◆ **PROBLEM DESCRIPTION**:
Transcribe the listing verbatim, please, with images dropped.

◆ **SUPPLIED DATA**:

....

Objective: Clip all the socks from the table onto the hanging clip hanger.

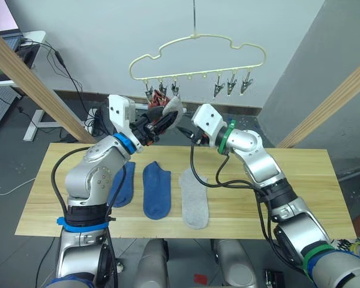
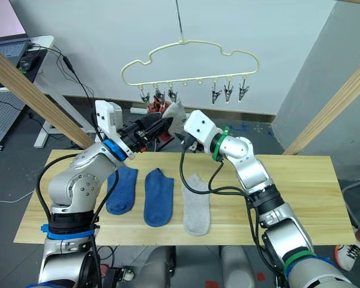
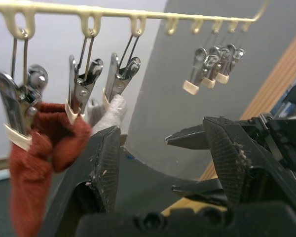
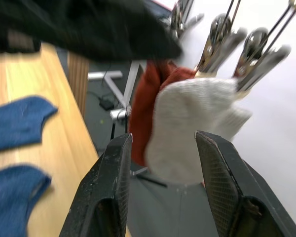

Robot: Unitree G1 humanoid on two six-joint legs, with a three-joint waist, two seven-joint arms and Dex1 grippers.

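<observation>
Three socks lying flat on the desk (image 1: 324, 180): two blue socks (image 1: 123, 184) (image 1: 156, 189) and one light grey sock (image 1: 194, 197). Two rust red socks (image 3: 37, 163) and one light grey sock (image 4: 190, 128) hanging from the clips. Six socks altogether. One clip hanger (image 1: 198, 51), pale yellow-green. Six silver clips (image 2: 228, 93) countable along its bar, in two groups of three: three (image 3: 79, 84) holding fabric, three (image 3: 212, 69) hanging bare. Two grippers: left gripper (image 3: 163, 148), right gripper (image 4: 160, 148). One desk of light planks.
</observation>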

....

◆ **OUTPUT FOR THIS EXERCISE**:
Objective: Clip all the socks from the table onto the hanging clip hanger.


Robot: Unitree G1 humanoid on two six-joint legs, with a three-joint waist, two seven-joint arms and Dex1 grippers.

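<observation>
Three socks lying flat on the desk (image 1: 324, 180): two blue socks (image 1: 123, 184) (image 1: 156, 189) and one light grey sock (image 1: 194, 197). Two rust red socks (image 3: 37, 163) and one light grey sock (image 4: 190, 128) hanging from the clips. Six socks altogether. One clip hanger (image 1: 198, 51), pale yellow-green. Six silver clips (image 2: 228, 93) countable along its bar, in two groups of three: three (image 3: 79, 84) holding fabric, three (image 3: 212, 69) hanging bare. Two grippers: left gripper (image 3: 163, 148), right gripper (image 4: 160, 148). One desk of light planks.
</observation>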

Apart from this answer, nothing more is required.